_EXERCISE:_
Repeat the data below in full. Pictures must not be part of the copy.

Segment Start: GIVEN INFORMATION

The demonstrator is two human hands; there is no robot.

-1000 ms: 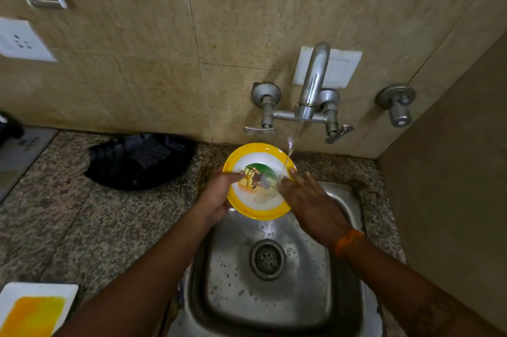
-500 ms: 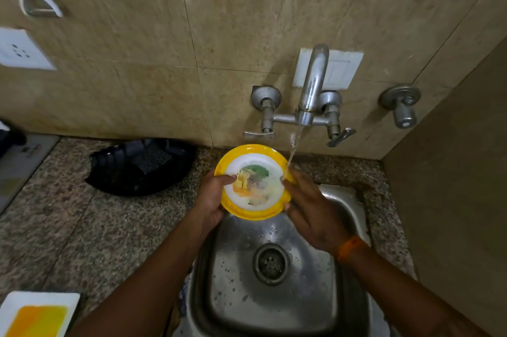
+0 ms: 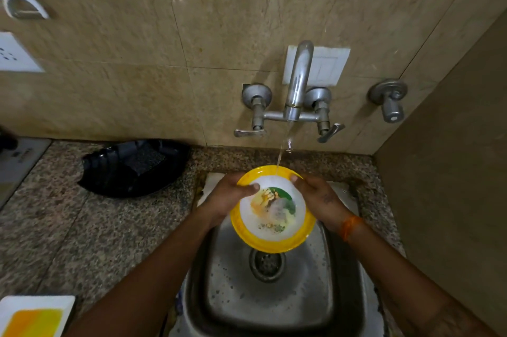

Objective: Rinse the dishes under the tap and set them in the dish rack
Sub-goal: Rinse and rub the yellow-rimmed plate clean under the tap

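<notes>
Water from the tap [image 3: 297, 81] is seen falling in a thin stream onto the far rim of a yellow-rimmed plate [image 3: 273, 207], which is held between the two hands above the steel sink [image 3: 274, 301], nearly over the drain [image 3: 267, 264]. The plate is gripped at its left edge by the left hand [image 3: 227, 199], thumb laid over the rim onto the white, soapy face, and at its right edge by the right hand [image 3: 319, 199], fingers curled round the rim. It is tilted, far edge up and near edge down, probably so that the stream runs across the printed centre and the suds are carried off the low edge into the basin. A grip at opposite edges is judged to leave the face open to the water and to steady a slippery dish.

Beyond the fingertips the tap levers and tiled wall stand near, so little room is left for lifting the plate away from the body; below the wrists the basin is open. Left of the left hand, across speckled granite counter [image 3: 82, 227], a black ribbed tray [image 3: 131, 166] lies against the wall; whether it serves as the rack cannot be told. A white and orange plate [image 3: 35, 314] is seen by the left forearm, at the counter's near edge. Right of the right hand a side wall closes the space.
</notes>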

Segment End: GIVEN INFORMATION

_RESPONSE TO THE TASK:_
The demonstrator is two human hands; there is no robot.

-1000 ms: 
-500 ms: 
+0 ms: 

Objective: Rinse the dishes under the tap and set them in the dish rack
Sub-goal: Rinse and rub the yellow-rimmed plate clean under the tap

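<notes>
Water from the tap [image 3: 297, 81] is seen falling in a thin stream onto the far rim of a yellow-rimmed plate [image 3: 273, 207], which is held between the two hands above the steel sink [image 3: 274, 301], nearly over the drain [image 3: 267, 264]. The plate is gripped at its left edge by the left hand [image 3: 227, 199], thumb laid over the rim onto the white, soapy face, and at its right edge by the right hand [image 3: 319, 199], fingers curled round the rim. It is tilted, far edge up and near edge down, probably so that the stream runs across the printed centre and the suds are carried off the low edge into the basin. A grip at opposite edges is judged to leave the face open to the water and to steady a slippery dish.

Beyond the fingertips the tap levers and tiled wall stand near, so little room is left for lifting the plate away from the body; below the wrists the basin is open. Left of the left hand, across speckled granite counter [image 3: 82, 227], a black ribbed tray [image 3: 131, 166] lies against the wall; whether it serves as the rack cannot be told. A white and orange plate [image 3: 35, 314] is seen by the left forearm, at the counter's near edge. Right of the right hand a side wall closes the space.
</notes>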

No further work remains on the exercise.